Renewable Energy: Energy from natural sources that are constantly replenished, such as wind, solar, and hydro power.

RECs (Renewable Energy Certificates): Certificates that represent proof that 1 megawatt-hour (MWh) of electricity was generated from an eligible renewable energy resource.

Risk: The potential for loss or damage when a vulnerability is exposed to a hazard, often assessed in the context of climate change impacts.

Risk Assessment: The process of identifying, evaluating, and estimating the levels of risk involved in a situation to make informed decisions.

SBTI (Science Based Targets Initiative): A collaboration that helps companies set emission reduction targets in line with climate science.

SCC (Social Cost of Carbon): An estimate of the economic costs associated with a metric ton of CO2 emissions in terms of the damage they will cause over time.

Scenario: A coherent, internally consistent description of a possible future state of the world used to inform climate change planning and risk management.

SDG (Sustainable Development Goals): A collection of 17 global goals set by the United Nations General Assembly intended to be achieved by 2030, addressing various global challenges including those related to climate change.

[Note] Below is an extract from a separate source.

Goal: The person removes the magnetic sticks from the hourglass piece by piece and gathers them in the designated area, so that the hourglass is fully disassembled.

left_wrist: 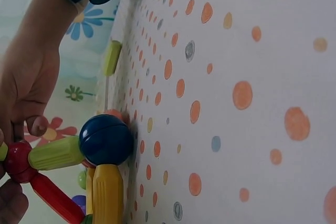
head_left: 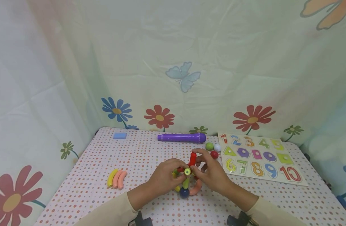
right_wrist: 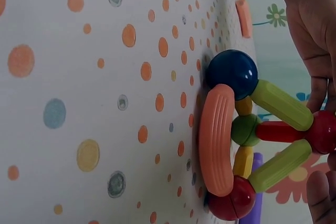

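A magnetic ball-and-stick structure stands on the table between both hands. Its base includes a dark blue ball (head_left: 184, 192), a curved orange stick (right_wrist: 216, 140), a green ball (right_wrist: 245, 129) and yellow sticks (left_wrist: 107, 192). Light green sticks (right_wrist: 282, 105) and a red one slope up to a red ball (right_wrist: 321, 132) at the top. My left hand (head_left: 167, 174) pinches a short light green stick (head_left: 187, 171) by that top ball. With thumb and fingers my right hand (head_left: 210, 172) holds an upright red stick (head_left: 193, 158) against the top. Fingers partly hide the joint.
Yellow and pink curved sticks (head_left: 115, 179) lie at the left. A blue block (head_left: 119, 136) and a purple toy microphone (head_left: 182, 137) lie along the back. Green, white and red balls (head_left: 214, 154) sit beside the number puzzle board (head_left: 263, 157) at the right.
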`<state>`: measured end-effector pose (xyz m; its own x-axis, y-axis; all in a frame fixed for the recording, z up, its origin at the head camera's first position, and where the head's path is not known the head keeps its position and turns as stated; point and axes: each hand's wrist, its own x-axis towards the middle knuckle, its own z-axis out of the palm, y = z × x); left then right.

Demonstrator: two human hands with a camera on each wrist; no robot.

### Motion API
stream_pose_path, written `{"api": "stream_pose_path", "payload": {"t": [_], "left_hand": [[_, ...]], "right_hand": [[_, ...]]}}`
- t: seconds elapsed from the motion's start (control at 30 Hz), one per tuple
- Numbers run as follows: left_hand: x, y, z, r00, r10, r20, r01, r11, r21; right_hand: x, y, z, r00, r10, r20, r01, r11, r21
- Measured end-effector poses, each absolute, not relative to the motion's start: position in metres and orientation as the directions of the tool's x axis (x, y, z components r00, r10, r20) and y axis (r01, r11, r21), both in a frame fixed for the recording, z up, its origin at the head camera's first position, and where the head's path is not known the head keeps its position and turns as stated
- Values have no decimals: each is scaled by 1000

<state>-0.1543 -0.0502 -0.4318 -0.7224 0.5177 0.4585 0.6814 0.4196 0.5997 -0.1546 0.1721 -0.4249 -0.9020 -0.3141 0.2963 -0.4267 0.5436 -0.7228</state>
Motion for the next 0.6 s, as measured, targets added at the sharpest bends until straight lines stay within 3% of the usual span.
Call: {"api": "stream_pose_path", "payload": {"t": [0.6], "left_hand": [[-155,-51,-432,-733,521,438,667,421,615]], "right_hand": [[-156,221,-420,-914,-258,313,-404,633,-660]]}}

SDR (Sustainability Disclosure Requirements): A set of regulations in the UK that require companies to report detailed information about their sustainability practices and impacts, aiming to improve transparency and guide green investment decisions.

Sea Level Rise: The increase in the level of the world’s oceans due to climate change, primarily caused by the melting of ice and thermal expansion of seawater.

SSP (Shared Socioeconomic Pathways): Scenarios of projected socioeconomic global changes up to 2100 used to inform climate change research.

Smart Grid: An electricity network that uses digital technology to monitor and manage the transport of electricity from all sources to meet the varying electricity demands of end-users.

Surface Temperature: The temperature at the Earth’s surface, used as a key indicator of climate change. Usually taken as an average over a time and area.

Sustainability: Meeting the needs of the present without compromising the ability of future generations to meet their own needs, encompassing environmental, social, and economic dimensions.

Sustainable Agriculture: Farming practices that meet current food needs without compromising the ability of future generations to meet their needs, while also preserving the environment.

TCFD (Taskforce on Climate-related Financial Disclosures): An organisation that develops voluntary, consistent climate-related financial risk disclosures for companies to provide information to investors, lenders, and insurers.

TNFD (Taskforce on Nature-related Financial Disclosures): A framework for organisations to report and act on evolving nature-related risks and opportunities.

Tipping Point: A critical threshold where small changes can lead to significant and irreversible effects on the climate system.

TPT (Transition Plan Taskforce): A UK-based initiative that provides guidance for businesses on developing effective transition plans towards a low-carbon economy.




Transitional Risk: Risks associated with the transition to a lower-carbon economy, including policy changes, technological advancements, and market shifts.

UNFCCC (United Nations Framework Convention on Climate Change): An international environmental treaty to combat climate change by reducing greenhouse gas concentrations in the atmosphere.

Water Stress: The condition where water demand exceeds the available amount during a certain period or when poor quality restricts its use.